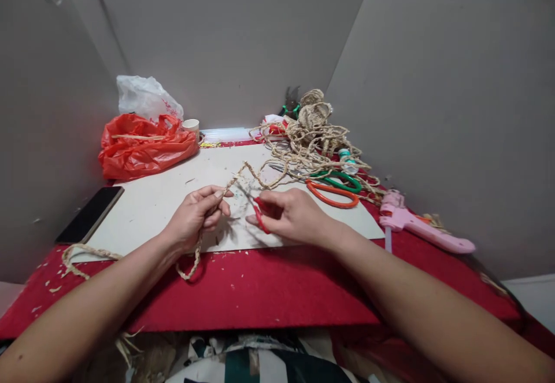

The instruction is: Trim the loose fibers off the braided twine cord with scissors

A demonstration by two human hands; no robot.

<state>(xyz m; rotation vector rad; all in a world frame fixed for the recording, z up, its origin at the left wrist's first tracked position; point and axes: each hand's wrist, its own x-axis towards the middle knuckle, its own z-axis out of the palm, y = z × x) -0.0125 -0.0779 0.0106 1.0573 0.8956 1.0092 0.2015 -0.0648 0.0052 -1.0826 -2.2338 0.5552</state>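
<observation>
My left hand [200, 209] pinches a braided straw rope [189, 271] between thumb and fingers over the white board. One length of the rope hangs below the hand, and another rises past the fingertips toward the tangled pile. My right hand [292, 215] is closed around the red handles of small scissors [262, 216]. Their blades point up and left to the rope just beyond my left fingertips. Whether the blades touch the rope I cannot tell.
Behind are a heap of straw rope [314, 131] and larger scissors with green and orange handles [333, 192]. A pink glue gun [420, 225] lies right. At left are a red plastic bag [145, 154], a paper cup [191, 125] and a phone [89, 215].
</observation>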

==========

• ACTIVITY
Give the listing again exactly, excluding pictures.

• EXERCISE SOLUTION
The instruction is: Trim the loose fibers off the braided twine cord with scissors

A demonstration by two human hands; no robot.

<state>(xyz m; rotation vector rad; all in a world frame fixed for the recording, z up, its origin at the left wrist's first tracked position; point and axes: each hand's wrist, its own x-axis towards the middle knuckle, its own z-axis out of the palm, y = z × x) -0.0125 -0.0779 0.0106 1.0573 0.8956 1.0092 0.2015 -0.0648 0.0052 -1.0826 -2.2338 0.5552</state>
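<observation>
My left hand [200, 209] pinches a braided straw rope [189, 271] between thumb and fingers over the white board. One length of the rope hangs below the hand, and another rises past the fingertips toward the tangled pile. My right hand [292, 215] is closed around the red handles of small scissors [262, 216]. Their blades point up and left to the rope just beyond my left fingertips. Whether the blades touch the rope I cannot tell.
Behind are a heap of straw rope [314, 131] and larger scissors with green and orange handles [333, 192]. A pink glue gun [420, 225] lies right. At left are a red plastic bag [145, 154], a paper cup [191, 125] and a phone [89, 215].
</observation>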

None of the exercise remains to be done.